--- TASK DESCRIPTION ---
Line by line, please look for the word "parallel" in the following records, then copy each line you find it in.

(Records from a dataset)
++++++++++++++++++++
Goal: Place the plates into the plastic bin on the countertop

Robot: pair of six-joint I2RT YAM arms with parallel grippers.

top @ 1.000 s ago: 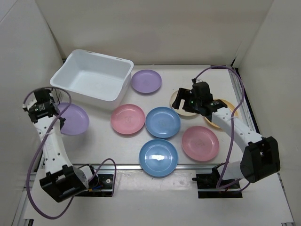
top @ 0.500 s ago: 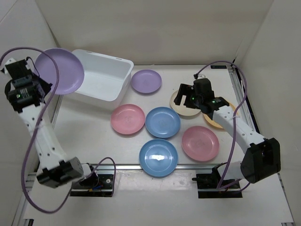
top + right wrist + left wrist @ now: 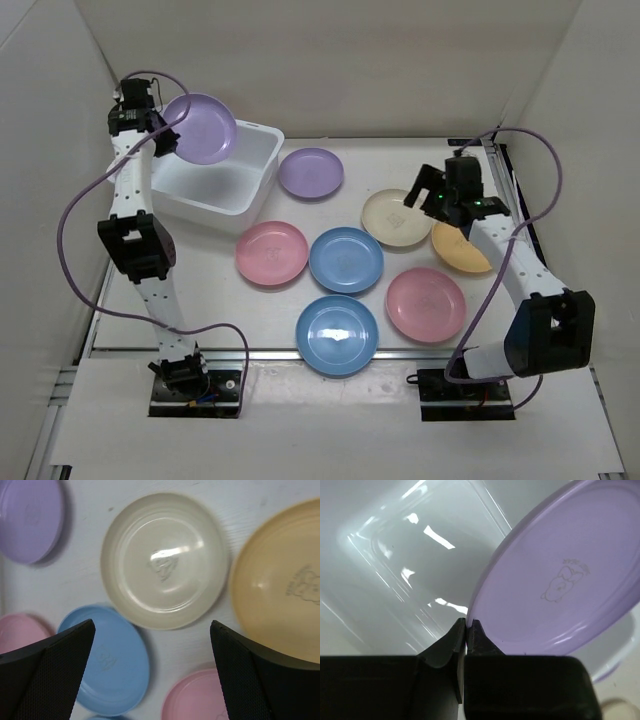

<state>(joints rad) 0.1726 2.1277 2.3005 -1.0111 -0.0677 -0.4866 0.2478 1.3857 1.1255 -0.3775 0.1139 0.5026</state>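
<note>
Vs a sec ago, the left claw (image 3: 466, 626) has carried the purple plate (image 3: 205, 128) off the left side of the table (image 3: 210, 300), up and over the plastic bin (image 3: 262, 170). Plate now hangs tilted above the bin's far-left corner, not yet inside. The claw is pinching the plate's rim, tips pressed tight on it w/ no gap showing. So the 1st plate looks ready to be lowered or let go; no plate shows inside the bin yet.

The right claw (image 3: 151, 626) has pulled back & up from the cream plate (image 3: 165, 562). It's spread wide, holding nothing, hovering near the gap btwn cream and the yellow-orange plate (image 3: 285, 605).

Held plate: matte pastel purple, round, shallow, w/ a faint cartoon stamp mid-face toward the wrist cam. Seven more plates (image 3: 346, 259) lie flat on the table, none stacked.
</note>
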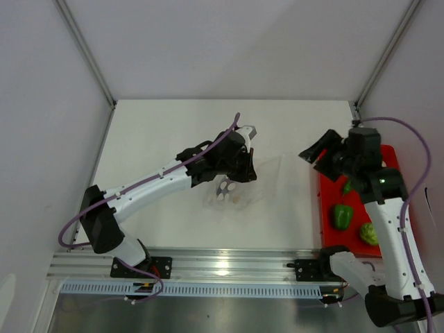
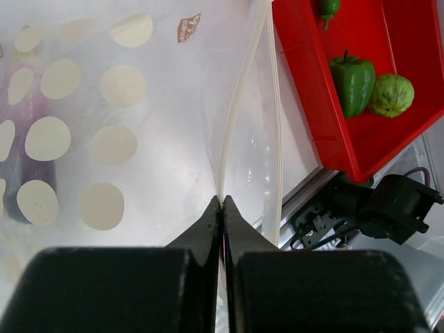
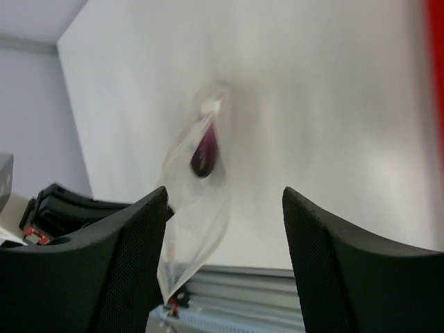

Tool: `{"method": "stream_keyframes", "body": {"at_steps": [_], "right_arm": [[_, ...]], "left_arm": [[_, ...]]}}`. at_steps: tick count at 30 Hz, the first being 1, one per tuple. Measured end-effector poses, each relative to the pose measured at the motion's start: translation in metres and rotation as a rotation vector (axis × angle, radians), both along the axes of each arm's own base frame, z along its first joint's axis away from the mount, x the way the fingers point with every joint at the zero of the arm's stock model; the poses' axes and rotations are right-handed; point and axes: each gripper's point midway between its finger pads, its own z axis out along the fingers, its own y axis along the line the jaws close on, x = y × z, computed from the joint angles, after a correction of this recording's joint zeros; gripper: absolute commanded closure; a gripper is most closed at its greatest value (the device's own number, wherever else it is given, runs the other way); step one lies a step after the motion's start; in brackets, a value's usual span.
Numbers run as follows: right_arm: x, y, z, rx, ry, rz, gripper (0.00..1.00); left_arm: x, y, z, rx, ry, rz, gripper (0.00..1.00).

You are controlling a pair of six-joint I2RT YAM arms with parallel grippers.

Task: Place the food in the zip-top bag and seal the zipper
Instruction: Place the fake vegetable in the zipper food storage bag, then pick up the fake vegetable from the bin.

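My left gripper (image 1: 239, 173) (image 2: 223, 201) is shut on the mouth edge of the clear zip-top bag (image 1: 253, 186) (image 2: 139, 139) and holds it up over the middle of the table. Where the zipper (image 2: 236, 118) shows, its two strips stand apart. A purple long piece (image 3: 203, 156) (image 2: 31, 146) lies inside the bag. My right gripper (image 1: 316, 158) (image 3: 225, 193) is open and empty, right of the bag and facing it. In the red tray (image 1: 326, 201) (image 2: 312, 104) lie a green pepper (image 1: 341, 216) (image 2: 354, 83), a pale green round piece (image 1: 368, 234) (image 2: 392, 95) and a darker green piece (image 1: 347, 186) (image 2: 329, 8).
The tray sits at the table's right edge, partly under my right arm. An aluminium rail (image 1: 222, 263) runs along the near edge with both arm bases on it. White walls enclose the table on three sides.
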Motion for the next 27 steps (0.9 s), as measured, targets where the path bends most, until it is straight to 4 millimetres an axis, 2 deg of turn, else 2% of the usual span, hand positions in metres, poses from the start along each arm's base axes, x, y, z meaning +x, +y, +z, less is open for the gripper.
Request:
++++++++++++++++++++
--- ANSWER FOR THIS EXERCISE ---
Robot: pair of six-joint I2RT YAM arms with parallel grippers.
You are controlling a pair of six-joint I2RT YAM arms with parallel grippers.

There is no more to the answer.